TASK DETAILS:
Type out the lines below exactly, from the first through the line holding "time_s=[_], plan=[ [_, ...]", and include no pictures.

Data extracted from a collection:
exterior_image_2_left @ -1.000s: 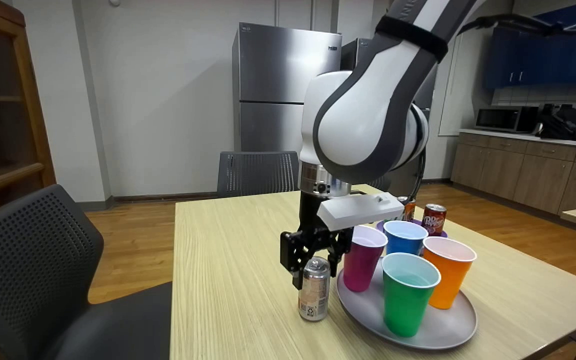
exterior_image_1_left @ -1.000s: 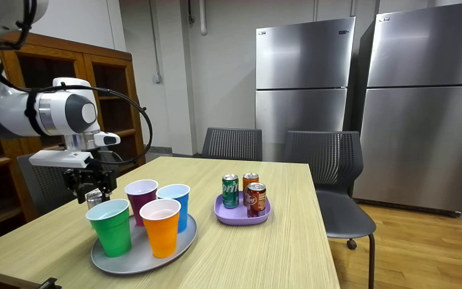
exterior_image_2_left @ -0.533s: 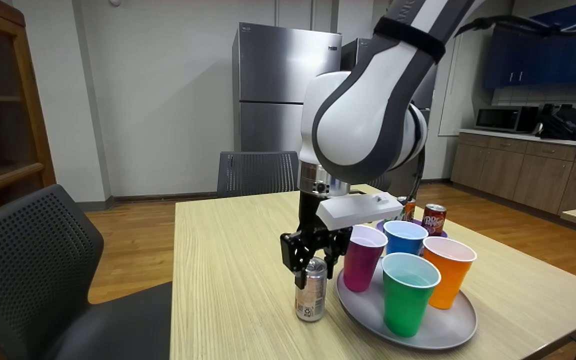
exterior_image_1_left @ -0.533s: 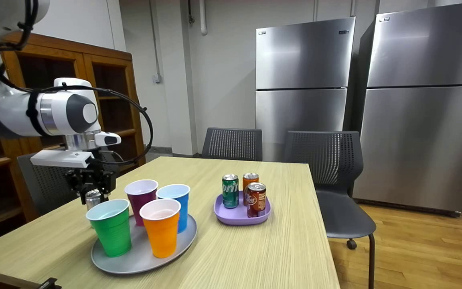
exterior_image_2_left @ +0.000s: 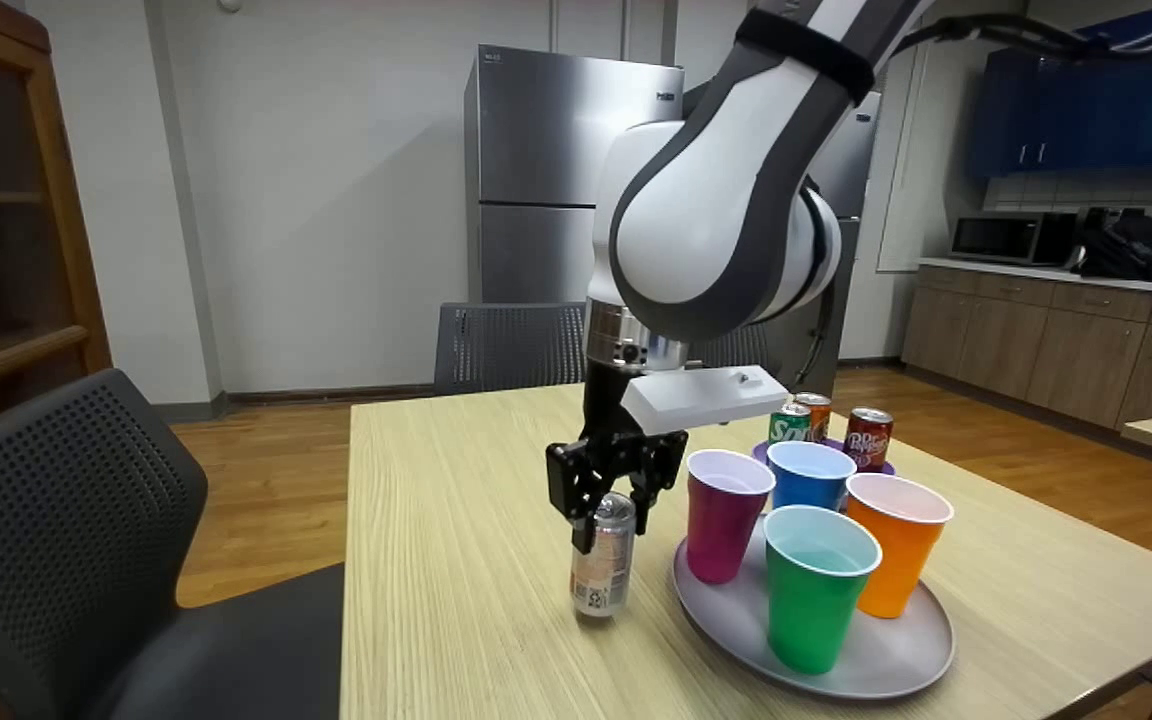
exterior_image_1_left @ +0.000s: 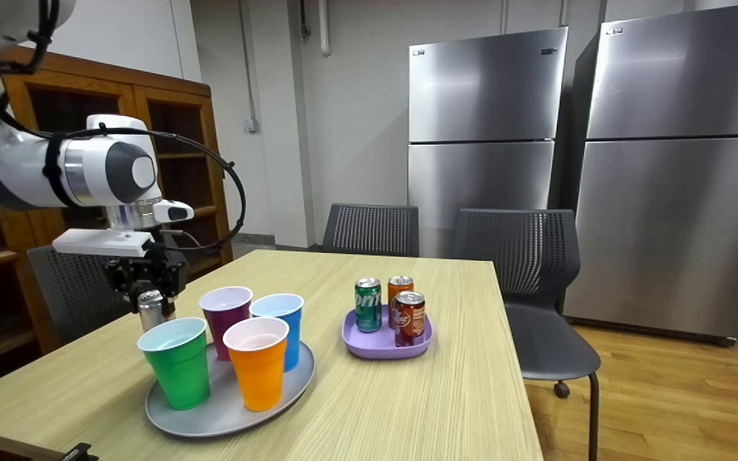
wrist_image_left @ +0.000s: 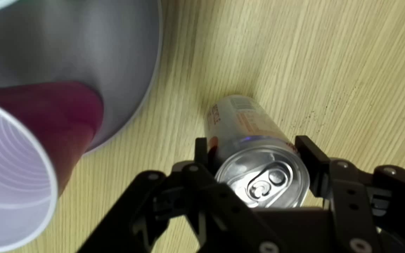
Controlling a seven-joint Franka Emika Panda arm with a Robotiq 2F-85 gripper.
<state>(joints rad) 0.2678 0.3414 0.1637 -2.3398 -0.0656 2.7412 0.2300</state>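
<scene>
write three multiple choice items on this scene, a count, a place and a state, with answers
1. How many cups stand on the gray plate?
A three
B four
C five
2. Where does the Sprite can stand?
A on the gray plate
B on a chair
C on the purple tray
3. How is the gripper?
A closed on the silver can
B closed on the Sprite can
C open, holding nothing

1 B: green cup, purple cup, blue cup and orange cup all show
2 C: an exterior view shows it inside the tray's rim
3 A: in the wrist view its fingers sit against that can's sides
</scene>
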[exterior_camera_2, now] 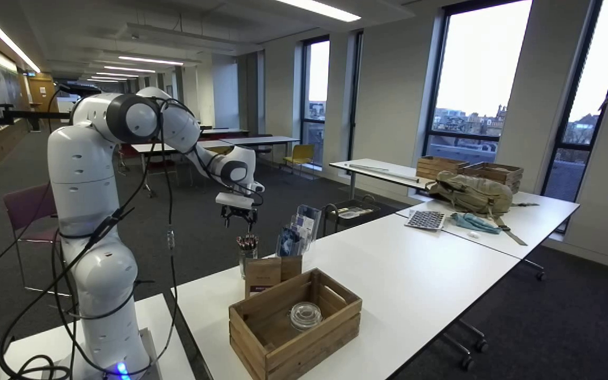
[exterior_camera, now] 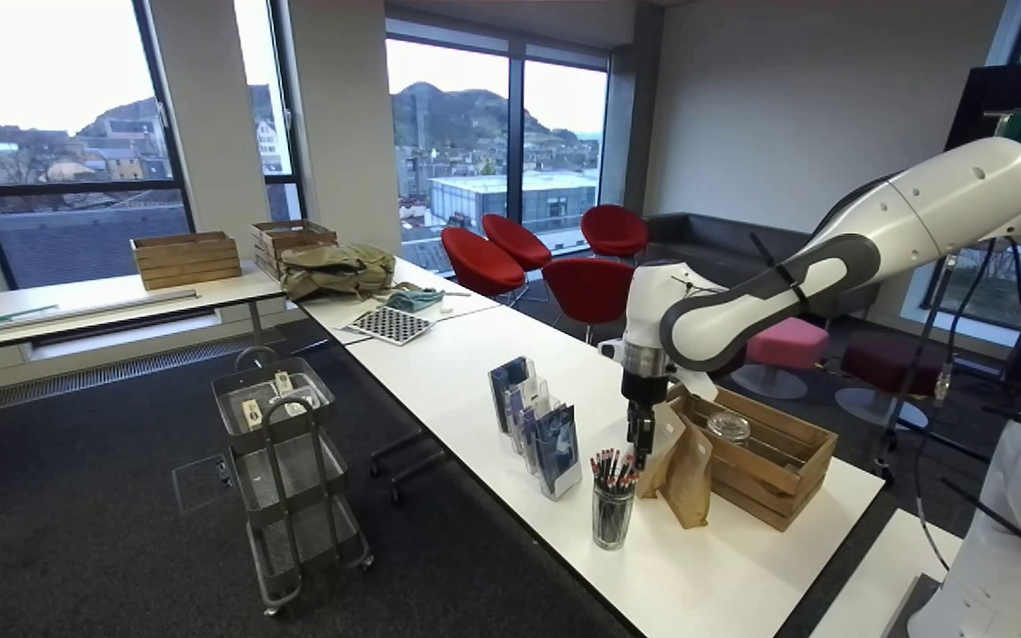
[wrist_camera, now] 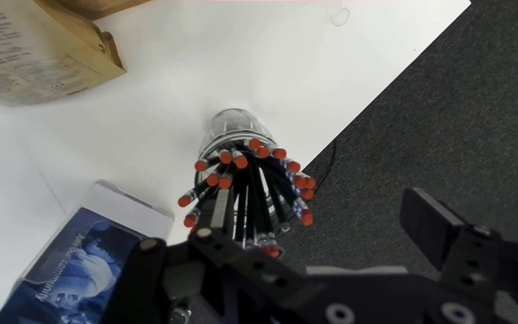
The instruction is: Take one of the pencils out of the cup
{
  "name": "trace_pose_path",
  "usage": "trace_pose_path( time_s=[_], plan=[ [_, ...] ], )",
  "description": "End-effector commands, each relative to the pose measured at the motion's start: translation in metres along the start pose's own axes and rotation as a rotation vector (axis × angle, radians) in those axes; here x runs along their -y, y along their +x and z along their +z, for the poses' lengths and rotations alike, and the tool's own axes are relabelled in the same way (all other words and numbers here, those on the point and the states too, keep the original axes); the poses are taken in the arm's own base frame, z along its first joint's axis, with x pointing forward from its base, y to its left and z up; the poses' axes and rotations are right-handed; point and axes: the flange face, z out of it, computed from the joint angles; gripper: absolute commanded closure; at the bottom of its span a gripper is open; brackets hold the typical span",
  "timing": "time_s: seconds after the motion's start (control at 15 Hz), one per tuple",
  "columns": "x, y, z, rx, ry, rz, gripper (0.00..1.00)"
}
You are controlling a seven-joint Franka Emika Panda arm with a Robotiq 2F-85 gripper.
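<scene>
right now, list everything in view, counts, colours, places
Tables: several, white, on floor
Cup: 1, clear, on table
Pencils: many, dark, red-tipped, in cup
Leaflets: several, blue, by cup
Paper bags: 2, brown, by cup
Crates: 3, brown, one near, two far
Jar: 1, clear, in near crate
Backpack: 1, olive, far table
Cloth: 1, teal, by backpack
Board: 1, black-and-white, by backpack
Trolley: 1, grey, beside table
Seats: many, mixed colours, on floor
Windows: several, dark-framed, in walls
Arm: 1, white, beside table
Gripper: 1, black, jaws apart near pencils
</scene>
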Motion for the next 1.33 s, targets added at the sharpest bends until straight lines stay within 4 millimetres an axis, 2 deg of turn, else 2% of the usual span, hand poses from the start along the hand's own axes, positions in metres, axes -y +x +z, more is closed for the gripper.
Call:
trace_pose_path(
  time_s=[0.0, 0.27, 0.53, 0.87, 1.27],
  plan=[
    [-0.023, 0.007, -0.002, -0.052, 0.002, 0.113, 0.00],
    [-0.033, 0.018, 0.007, -0.064, 0.007, 0.181, 0.00],
    [-0.036, 0.028, 0.020, -0.050, 0.004, 0.156, 0.00],
    [-0.044, 0.029, 0.029, -0.031, 0.009, 0.159, 0.00],
    [-0.045, 0.027, 0.028, -0.034, 0.007, 0.165, 0.00]
  ],
)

OUTPUT BELOW:
exterior_image_2_left @ -1.000s: 
exterior_image_1_left @ -1.000s: 
exterior_image_2_left @ -0.533s: 
exterior_image_1_left @ -0.533s: 
exterior_image_2_left @ +0.000s: 
exterior_image_1_left @ +0.000s: 
wrist_image_left @ +0.000s: 
Controlling a seven-joint Franka Emika Panda arm with a Robotiq 2F-85 gripper.
<state>(joints rad) 0.2678 0.3414 0.1637 -2.3398 -0.0656 2.7412 0.2300</state>
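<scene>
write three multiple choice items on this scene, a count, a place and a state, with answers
1. How many cups stand on the gray plate?
A three
B four
C five
2. Where does the Sprite can stand?
A on the gray plate
B on a chair
C on the purple tray
3. How is the gripper?
A closed on the silver can
B closed on the Sprite can
C open, holding nothing

1 B: green cup, purple cup, blue cup and orange cup all show
2 C: an exterior view shows it inside the tray's rim
3 A: in the wrist view its fingers sit against that can's sides
</scene>
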[exterior_camera_2, now] 
[exterior_camera, now] 
[wrist_camera, now] 
The instruction is: Take one of the pencils out of the cup
{
  "name": "trace_pose_path",
  "usage": "trace_pose_path( time_s=[_], plan=[ [_, ...] ], )",

The response is now done.